Committed and combative but neither particularly technically-blessed and with a penchant for David Batty-ing it sideways rather than providing any passing craft in the final third. But we shouldn’t be surprised, even if Kane and Dele Alli can string together a couple of performances in Russia, the best they can hope for is a knockout match.
Even Southgate is already talking up the tournament as a learning curve for his squad – 13 of this 25-man group being 24 or younger – and that is no bad thing, but it doesn’t address the fundamental problem that continues to erode the national team.
The two main pillars of the game in England: the Premier League and the FA are as distant as they’ve ever been, the cracks as wide as Southgate’s ever-furrowing brow.
The league where all 25 of his players were drawn from has never been in ruder financial health nor more popular. And yet England as a football nation have arguably never been so poor and forgettable. Richard Scudamore’s role as executve chairman of the Premier League is to maintain the success and financial interest of the product he oversees, and he does it very well.
To achieve that he’s enabled a free-market model open to overseas ownership, which has resulted in the construction of superteams at Manchester United, City, Chelsea and to a lesser extent Liverpool, Tottenham and Arsenal.
An arm’s race in buying players and recruiting the world’s best coaches has ensued and left the national game on the sidelines. Interests lie in growing the global brands of clubs; international football an awkward afterthought of ill-timed injuries and disrupting fixture lists.
And that attitude, as England fall further into irrelevance, is now mirrored by fans. The financial risk of failure is too great for United, City or Chelsea – winners of six of the last eight FA Youth Cup, no less – to patiently wait for homegrown prospects to develop or a young and upcoming coach to learn his spurs.
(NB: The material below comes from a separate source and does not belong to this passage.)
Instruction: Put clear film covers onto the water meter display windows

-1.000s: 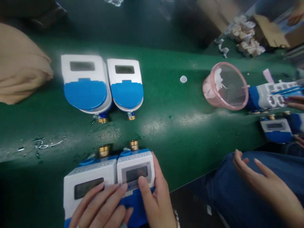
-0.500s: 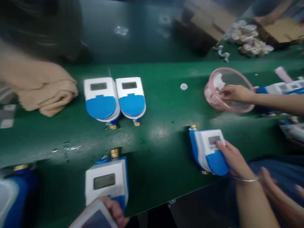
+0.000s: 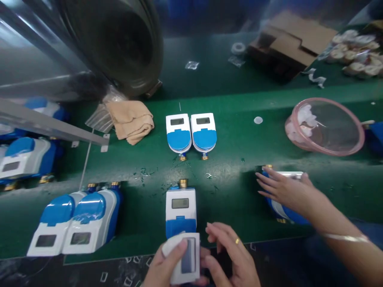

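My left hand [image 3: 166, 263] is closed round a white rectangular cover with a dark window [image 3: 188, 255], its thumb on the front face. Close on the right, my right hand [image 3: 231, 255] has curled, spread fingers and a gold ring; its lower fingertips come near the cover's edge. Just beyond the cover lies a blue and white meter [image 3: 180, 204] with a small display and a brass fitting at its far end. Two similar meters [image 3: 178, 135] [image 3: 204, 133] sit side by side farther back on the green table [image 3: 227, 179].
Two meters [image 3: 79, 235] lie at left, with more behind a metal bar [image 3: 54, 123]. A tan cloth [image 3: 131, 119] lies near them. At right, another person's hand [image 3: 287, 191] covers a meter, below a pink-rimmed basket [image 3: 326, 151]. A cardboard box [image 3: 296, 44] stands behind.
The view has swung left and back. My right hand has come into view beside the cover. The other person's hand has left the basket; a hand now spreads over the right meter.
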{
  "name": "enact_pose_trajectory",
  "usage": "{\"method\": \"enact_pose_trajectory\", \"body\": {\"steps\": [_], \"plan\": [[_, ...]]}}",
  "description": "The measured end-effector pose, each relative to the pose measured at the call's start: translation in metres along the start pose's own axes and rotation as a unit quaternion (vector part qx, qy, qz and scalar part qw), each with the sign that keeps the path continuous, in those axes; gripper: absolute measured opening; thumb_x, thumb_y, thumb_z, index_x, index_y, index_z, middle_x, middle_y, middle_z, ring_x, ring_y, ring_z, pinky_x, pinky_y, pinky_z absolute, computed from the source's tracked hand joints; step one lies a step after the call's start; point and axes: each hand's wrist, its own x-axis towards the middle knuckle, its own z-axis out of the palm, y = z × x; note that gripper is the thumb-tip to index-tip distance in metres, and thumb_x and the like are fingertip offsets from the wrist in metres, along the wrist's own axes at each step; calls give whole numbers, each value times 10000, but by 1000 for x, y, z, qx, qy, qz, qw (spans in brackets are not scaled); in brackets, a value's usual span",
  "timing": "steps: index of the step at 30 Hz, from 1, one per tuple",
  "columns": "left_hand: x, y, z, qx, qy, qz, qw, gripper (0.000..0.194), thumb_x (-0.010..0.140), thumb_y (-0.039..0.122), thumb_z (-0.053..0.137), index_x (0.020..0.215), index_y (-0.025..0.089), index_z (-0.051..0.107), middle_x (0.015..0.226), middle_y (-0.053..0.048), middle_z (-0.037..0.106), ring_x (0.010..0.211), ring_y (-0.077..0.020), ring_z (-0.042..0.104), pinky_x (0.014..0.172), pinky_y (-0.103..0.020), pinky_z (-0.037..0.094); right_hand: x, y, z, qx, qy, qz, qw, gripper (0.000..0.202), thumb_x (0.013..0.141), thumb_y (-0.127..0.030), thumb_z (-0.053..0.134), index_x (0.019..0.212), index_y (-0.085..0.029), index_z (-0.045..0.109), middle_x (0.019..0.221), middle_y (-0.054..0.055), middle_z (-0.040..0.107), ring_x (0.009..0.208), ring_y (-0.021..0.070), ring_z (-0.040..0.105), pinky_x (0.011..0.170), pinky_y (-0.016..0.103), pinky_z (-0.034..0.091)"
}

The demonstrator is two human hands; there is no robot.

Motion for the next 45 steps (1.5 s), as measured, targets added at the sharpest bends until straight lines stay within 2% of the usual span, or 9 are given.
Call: {"method": "enact_pose_trajectory", "body": {"steps": [4,7,12,20,25,31,38,42,45], "plan": [[-9,-24,14,28,-38,27,999,619,478,422,937,970,166,662,728,-37,762,569,-175,692,495,-246,559,13,-24,-23,-55,9,-25,998,320,849,-146,596,1155,-214,660,1007,93,706,888,186,705,781,236,587],[-29,-17,32,46,-143,17,989,579,501,415,930,960,187,660,765,-14,735,634,-203,695,458,-280,577,7,-37,-51,-63,14,-19,998,222,857,-115,579,1015,-226,688,856,53,704,772,160,700,694,213,594],[-63,-4,67,106,-269,17,957,439,557,438,900,847,171,706,788,-21,718,784,-212,695,620,-305,607,-14,-55,-85,-78,22,-37,996,325,882,-83,505,1116,-248,658,849,42,671,740,144,682,663,209,588],[-100,-9,109,233,-331,140,904,283,748,415,769,837,168,667,741,18,598,693,-115,542,612,-203,523,-36,-76,-118,-258,165,-123,944,361,858,-72,574,1191,-189,648,919,99,675,824,206,653,738,351,582],[-124,-1,127,288,-361,160,872,275,791,424,708,856,177,606,787,5,571,736,-156,534,638,-278,549,-41,-84,-132,-252,179,-148,940,546,871,-41,553,1371,-260,533,924,88,690,758,178,663,652,291,581],[-141,-2,145,302,-362,174,864,288,769,414,724,807,168,578,710,29,522,680,-132,499,606,-237,518,-49,-88,-144,-225,215,-165,936,634,838,-9,587,1397,-298,507,998,91,709,875,203,704,748,304,609],[-145,-5,153,348,-390,159,837,363,750,491,719,813,184,537,680,40,529,620,-131,525,535,-254,535,-55,-93,-157,-258,280,-225,897,273,865,-34,575,1064,-136,732,939,117,733,833,182,722,728,239,613],[-146,-6,155,365,-397,162,826,373,748,497,722,805,178,538,671,42,537,581,-111,537,529,-229,524,-52,-99,-160,-260,325,-207,885,206,900,-92,576,1043,-153,711,873,90,719,758,150,713,675,211,612],[-152,-8,155,331,-399,125,846,405,696,481,782,829,167,565,700,28,559,628,-121,558,579,-250,546,-52,-103,-163,-233,330,-178,897,163,895,-126,594,1024,-160,689,788,62,687,679,138,693,619,202,606]]}}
The same is true, to a lesser extent, at the other end of the table where relegation comes with a financial hit. That’s why we have a situation where an inexperienced Southgate is in charge of the England team and if he were to leave, the best alternative would probably be Burnley’s Sean Dyche.
A fine manager but indicative of the lack of feasible options out there. That is what’s happening at macro level. Below, we have academies matching their first teams in terms of cosmopolitan talents, and just last week it was revealed the cost of loaning a young player from a top Premier League club for a season was around £750,000.
Guess what the answer tends to be. This then overvalues English players who make the breakthrough, via luck or judgement, and they are rewarded contracts in excess of £50,000 after just a handful of appearances, earn quick caps, and the self-determination to succeed becomes ever-harder.
It’s a never-ending cycle of the Premier League expanding with the bubble indirectly bursting on the national team. One is leading the other, when it should be a relationship of mutual benefit. It’s all as disjointed as any of Henderson crossfield passes.